- WHAT IS EXPECTED -
Where a line of the following data contains the string "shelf", include it in the tally. Report the total alone.

- DATA BELOW -
Start of Block
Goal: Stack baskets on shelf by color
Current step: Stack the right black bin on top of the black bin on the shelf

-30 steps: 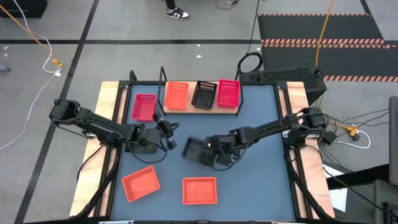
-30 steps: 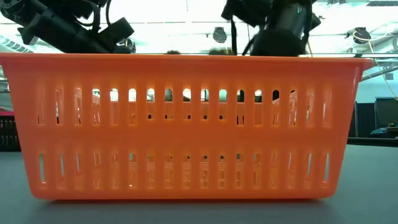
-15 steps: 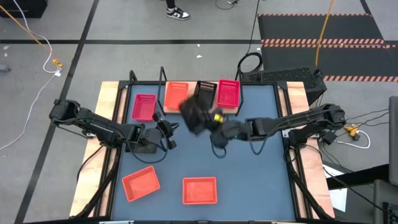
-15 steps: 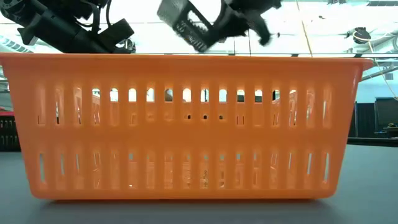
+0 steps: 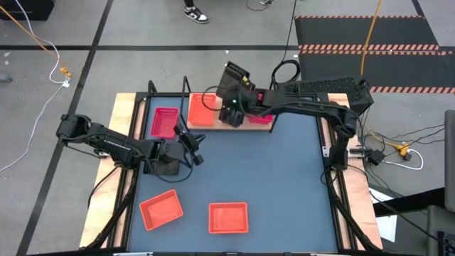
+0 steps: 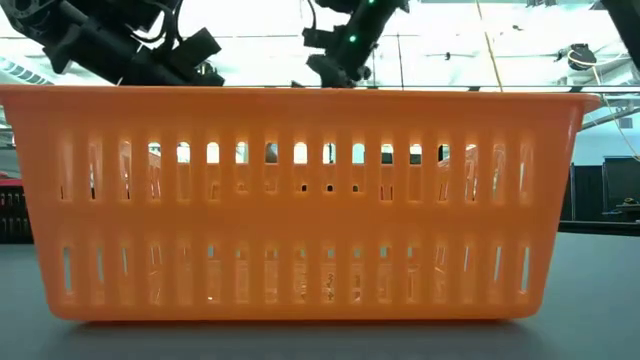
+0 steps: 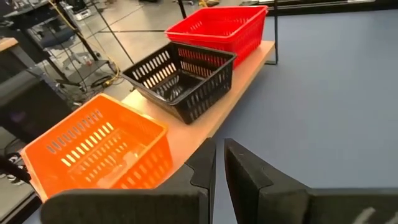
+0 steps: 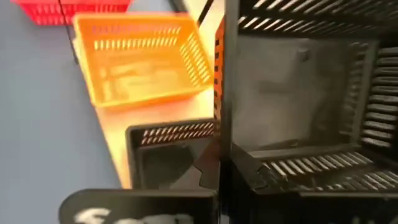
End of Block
- TASK RESULT -
2